Deprecated and defunct

  • dplyr no longer messages that you need dtplyr to work with data.table (#2489).

  • Long deprecated regroup(), mutate_each_q() and
    summarise_each_q() functions have been removed.

  • Deprecated failwith(). I'm not even sure why it was here.

  • Soft-deprecated mutate_each() and summarise_each(), these functions
    print a message which will be changed to a warning in the next release.

  • The .env argument to sample_n() and sample_frac() is defunct,
    passing a value to this argument print a message which will be changed to a
    warning in the next release.

Databases

This version of dplyr includes some major changes to how database connections work.
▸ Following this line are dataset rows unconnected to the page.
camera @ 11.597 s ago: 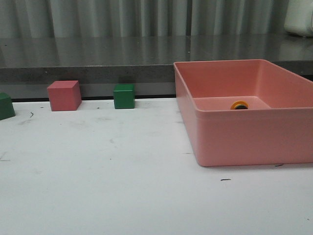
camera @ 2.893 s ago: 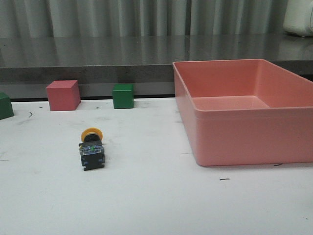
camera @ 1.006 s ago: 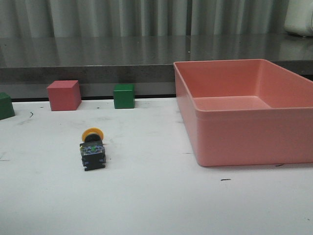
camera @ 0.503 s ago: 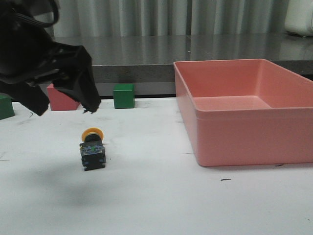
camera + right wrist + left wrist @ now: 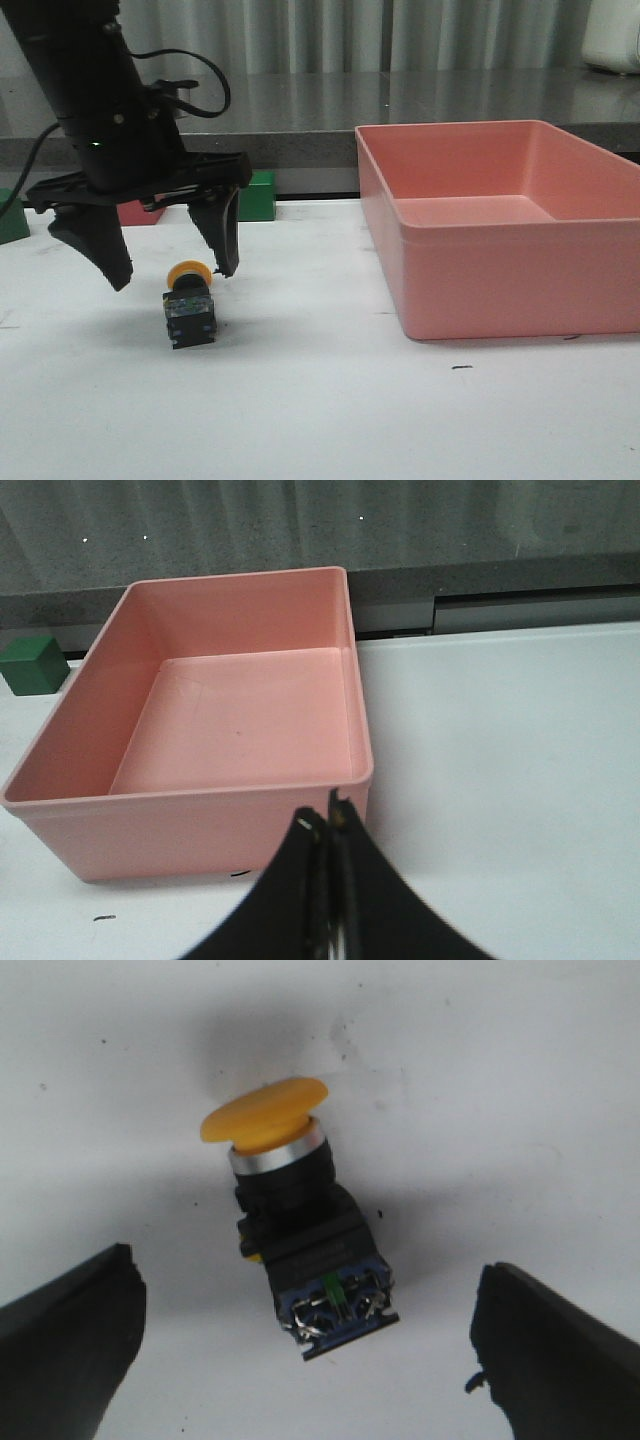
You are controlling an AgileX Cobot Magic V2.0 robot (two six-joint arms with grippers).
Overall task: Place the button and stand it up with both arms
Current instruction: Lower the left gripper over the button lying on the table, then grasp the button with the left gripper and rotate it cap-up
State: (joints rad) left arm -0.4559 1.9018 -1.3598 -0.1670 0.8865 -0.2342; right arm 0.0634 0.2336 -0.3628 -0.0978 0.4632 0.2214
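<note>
Lying on its side on the worktop [image 5: 300,400], the button [image 5: 188,305] points its yellow cap away from the robot. Risk: fingers closing on the rounded cap or off-centre could roll or skid it. Left end effector [image 5: 170,268] is spread wide, straddling it, touching nothing. Right end effector [image 5: 325,825] is pressed together, empty, near the pink bin [image 5: 60,770].

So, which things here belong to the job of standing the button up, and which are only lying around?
Belong to the job:
- button, lying on its side on the table
- left gripper, open, fingers either side of the button
- right gripper, shut, away near the bin

Only lying around:
- pink bin, nothing in it
- green cube
- pink cube, mostly hidden by the arm
</note>
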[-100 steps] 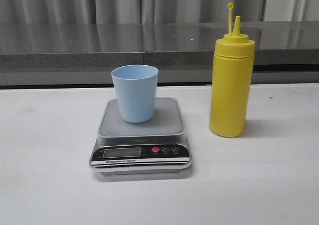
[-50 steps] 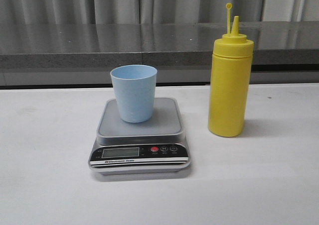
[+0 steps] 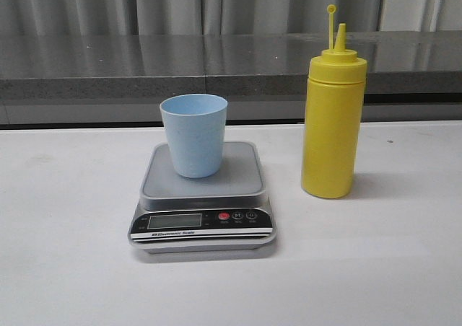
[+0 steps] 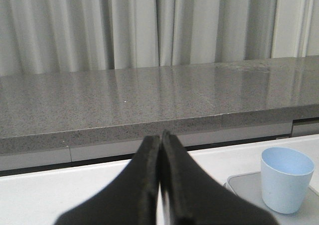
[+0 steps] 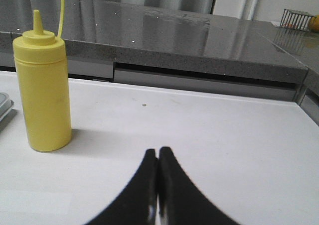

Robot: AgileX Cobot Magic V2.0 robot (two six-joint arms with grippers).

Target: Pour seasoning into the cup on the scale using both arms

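We note the left tool [image 4: 160,185] closed, its two black fingers pressed together with nothing between them, held above the white counter [image 3: 65,268] on the left side, well apart from the cup. Right of it, we log the silver-grey scale [image 3: 203,207] lying flat on the counter, black panel facing near. The light blue cup [image 3: 193,135] stands upright on the scale's platform, toward its far left part; we see no contents. Further right, apart from the scale, the yellow seasoning [image 3: 332,109] bottle stands upright on the counter, nozzle uncapped, tethered cap sticking up beside it. Rightmost, the right tool [image 5: 158,185] is closed and empty, low over bare counter, clear of the bottle.
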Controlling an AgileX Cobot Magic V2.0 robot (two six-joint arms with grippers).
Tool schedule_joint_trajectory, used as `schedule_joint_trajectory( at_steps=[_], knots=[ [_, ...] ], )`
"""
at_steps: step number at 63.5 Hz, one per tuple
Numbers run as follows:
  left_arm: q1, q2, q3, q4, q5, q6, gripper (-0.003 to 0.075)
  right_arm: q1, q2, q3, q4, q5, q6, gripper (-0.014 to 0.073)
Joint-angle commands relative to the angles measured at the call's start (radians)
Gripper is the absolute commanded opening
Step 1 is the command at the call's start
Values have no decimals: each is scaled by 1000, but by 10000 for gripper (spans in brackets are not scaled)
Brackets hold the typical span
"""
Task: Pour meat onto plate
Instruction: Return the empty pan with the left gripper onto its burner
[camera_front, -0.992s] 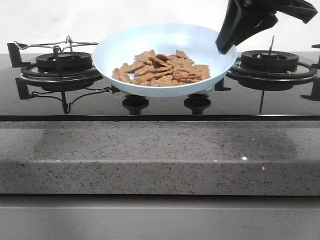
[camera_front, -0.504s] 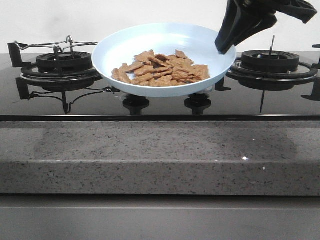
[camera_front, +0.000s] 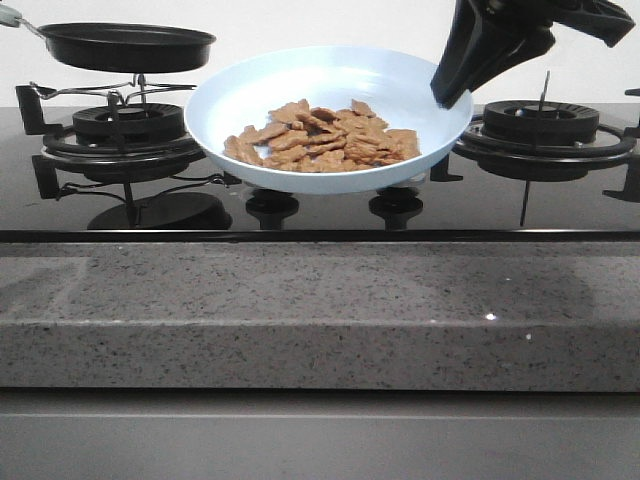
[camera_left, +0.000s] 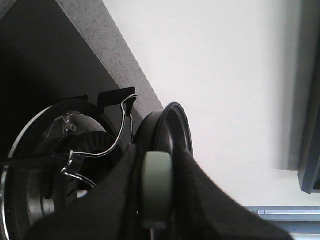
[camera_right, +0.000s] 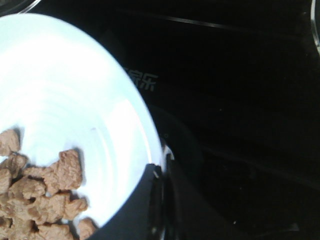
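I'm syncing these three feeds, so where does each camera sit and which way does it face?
Front: low, before the counter, looking forward at the plate of meat; the right end effector shows.
Left wrist: on the left arm, looking along the pan handle in the left end effector toward the frying pan.
Right wrist: on the right arm, looking down where the fingers pinch the plate's rim.
Front and right wrist share plate and meat.
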Motion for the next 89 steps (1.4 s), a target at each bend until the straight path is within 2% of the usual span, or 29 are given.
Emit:
schedule_joint_trajectory(
  at_steps=[1, 10, 28, 32, 39, 43, 47, 89],
  knots=[
    [1, -53, -28, -47, 42, -12, -20, 1, -38, -24, 28, -44, -2, -59],
    [1, -53, -28, 36, -18, -46, -20, 1, -38, -24, 28, -44, -2, -59],
    [1, -53, -28, 78, -46, -46, -8, 0, -38, -24, 28, -44, -2, -59],
    [1, -53, -28, 93, -46, -46, 54, 0, -38, -24, 28, -44, -2, -59],
    [1, -53, -28, 134, -46, -51, 283, 0, -38, -24, 28, -44, -2, -59],
    [1, -53, -28, 155, -42, -51, 360, 0, -38, -24, 28, -44, -2, -59],
    [1, -53, -28, 168, -40, -51, 391, 0, -38, -24, 28, -44, -2, -59],
    [1, -54, -28, 179, 120, -53, 393, 0, -38, -24, 28, -44, -2, -59]
  ],
)
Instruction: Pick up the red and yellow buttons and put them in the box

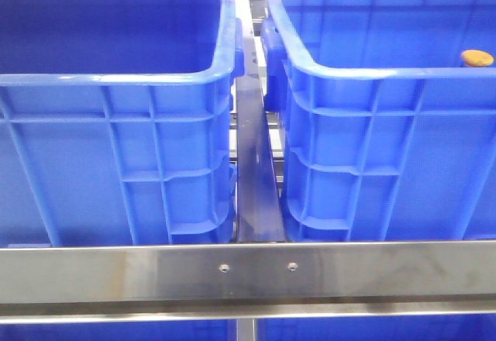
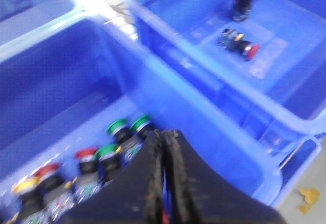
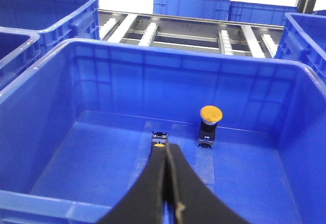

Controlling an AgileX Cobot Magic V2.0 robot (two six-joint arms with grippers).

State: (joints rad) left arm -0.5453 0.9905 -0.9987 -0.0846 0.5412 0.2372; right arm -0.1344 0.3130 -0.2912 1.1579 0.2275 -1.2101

By and large, you should be able to continue using your existing dplyr database code without modification, but there are two big changes that you should be aware of:

  • Almost all database related code has been moved out of dplyr and into a
    new package, dbplyr. This makes dplyr
    simpler, and will make it easier to release fixes for bugs that only affect
    databases. src_mysql(), src_postgres(), and src_sqlite() will still
    live dplyr so your existing code continues to work.

  • It is no longer necessary to create a remote "src". Instead you can work
    directly with the database connection returned by DBI. This reflects the
    maturity of the DBI ecosystem. Thanks largely to the work of Kirill Muller
    (funded by the R Consortium) DBI backends are now much more consistent,
    comprehensive, and easier to use. That means that there's no longer a
    need for a layer in between you and DBI.

You can continue to use src_mysql(), src_postgres(), and src_sqlite(), but I recommend a new style that makes the connection to DBI more clear:

library(dplyr)

con <- DBI::dbConnect(RSQLite::SQLite(), ":memory:")
DBI::dbWriteTable(con, "mtcars", mtcars)

mtcars2 <- tbl(con, "mtcars")
mtcars2

This is particularly useful if you want to perform non-SELECT queries as you can do whatever you want with DBI::dbGetQuery() and DBI::dbExecute().

If you've implemented a database backend for dplyr, please read the backend news to see what's changed from your perspective (not much). If you want to ensure your package works with both the current and previous version of dplyr, see wrap_dbplyr_obj() for helpers.

UTF-8

  • Internally, column names are always represented as character vectors,
    and not as language symbols, to avoid encoding problems on Windows
    (#1950, #2387, #2388).

  • Error messages and explanations of data frame inequality are now encoded in
    UTF-8, also on Windows (#2441).

  • Joins now always reencode character columns to UTF-8 if necessary. This gives
    a nice speedup, because now pointer comparison can be used instead of string
    comparison, but relies on a proper encoding tag for all strings (#2514).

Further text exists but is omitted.